Mittlerweile ist das Konzept der S. in konkrete Programme übersetzt worden, z. B. den Deutschen Qualifikationsrahmen (DQR). Hier sind allerdings mit Blick auf den Aspekt der S. etliche Einschränkungen anzubringen: Der DQR erstellt kein individuelles Profil von S. Er dient lediglich dazu, unterschiedliche Abschlüsse (formale Qualifikationen) miteinander vergleichbar zu machen (Zertifikate – Abschlüsse). Dazu ist ein übergeordneter Begriff notwendig, der diesen Vergleich ermöglicht, und das soll jener der S. sein. Als formaler Rahmen dient eine Matrix, bestehend aus Fachkompetenz, unterteilt in Wissen und Fertigkeiten, sowie aus personaler Kompetenz, untergliedert in Sozialkompetenz und Selbstständigkeit. Diese Kompetenzen werden über sechs aufsteigende Leistungsniveaus ausdifferenziert. Die sich so ergebende Matrix ist jedoch in sich nicht stringent. Einzelne Kategorien und Stufen überlappen sich bzw. solche, die auf der gleichen Ebene angesiedelt sind, stehen eher in Über- und Unterordnungsverhältnissen zueinander. Eine solche Stringenz ist in diesem speziellen Fall auch nicht zwingend notwendig, da der DQR in erster Linie als ein administratives Instrument anzusehen ist. Er löst systemtheoretisch gesehen das Problem, dass andere Systeme (z. B. Politik- oder Beschäftigungssystem) Anforderungen an das Bildungssystem (Weiterbildungssystem) stellen, die dieses über seine binären Codes (z. B. bestanden – nicht bestanden) in systemeigene Programme umformuliert. Dieser Umformulierungsprozess ist für den DQR über das Konzept der S. systemaffin legitimiert.

Literatur

Bund-Länder-Koordinierungsstelle für den Deutschen Qualifikationsrahmen für lebenslanges Lernen. (Hrsg.). (2013). Handbuch zum Deutschen Qualifikationsrahmen. Struktur – Zuordnungen – Verfahren – Zuständigkeiten. Berlin: BLK DQR.
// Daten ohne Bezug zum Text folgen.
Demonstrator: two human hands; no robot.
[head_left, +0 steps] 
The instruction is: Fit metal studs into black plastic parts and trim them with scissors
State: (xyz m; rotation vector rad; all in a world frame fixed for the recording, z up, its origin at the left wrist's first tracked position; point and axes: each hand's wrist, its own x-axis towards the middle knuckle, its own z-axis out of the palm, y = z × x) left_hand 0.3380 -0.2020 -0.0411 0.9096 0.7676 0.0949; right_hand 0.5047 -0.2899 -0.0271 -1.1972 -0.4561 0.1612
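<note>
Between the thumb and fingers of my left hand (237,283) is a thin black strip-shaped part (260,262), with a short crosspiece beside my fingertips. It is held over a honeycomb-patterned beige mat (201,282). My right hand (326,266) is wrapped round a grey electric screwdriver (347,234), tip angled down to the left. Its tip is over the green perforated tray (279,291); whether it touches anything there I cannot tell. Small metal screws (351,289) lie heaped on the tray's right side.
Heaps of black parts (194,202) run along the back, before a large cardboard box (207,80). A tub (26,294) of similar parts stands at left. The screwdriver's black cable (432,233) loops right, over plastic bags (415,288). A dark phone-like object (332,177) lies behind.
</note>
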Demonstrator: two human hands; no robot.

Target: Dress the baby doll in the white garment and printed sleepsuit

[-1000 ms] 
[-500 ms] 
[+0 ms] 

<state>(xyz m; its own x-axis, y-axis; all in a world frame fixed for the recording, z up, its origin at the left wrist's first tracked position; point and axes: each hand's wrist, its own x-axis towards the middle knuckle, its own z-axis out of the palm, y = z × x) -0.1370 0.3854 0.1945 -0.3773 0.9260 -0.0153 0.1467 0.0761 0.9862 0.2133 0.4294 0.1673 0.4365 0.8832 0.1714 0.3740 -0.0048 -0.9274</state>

Kaiser, R. & Kaiser, A. (2018). Die Neue Didaktik – Metakognition als Schlüsselkonzept für Lehren und Lernen. Hermann Luchterhand Verlag. (Hrsg.), Grundlagen der Weiterbildung – Praxishilfen (GdW-Ph) (Loseblattsammlung, Ergänzungslieferung 162, S. 6.10.41,1–6.10.41,29). Köln: Luchterhand.

Ladenthin, V. (2020). Was soll Bildung leisten? Begründung von Lernzielen in Konzepten der Kompetenzorientierung. Weiterbildung, 31(6), 18–20.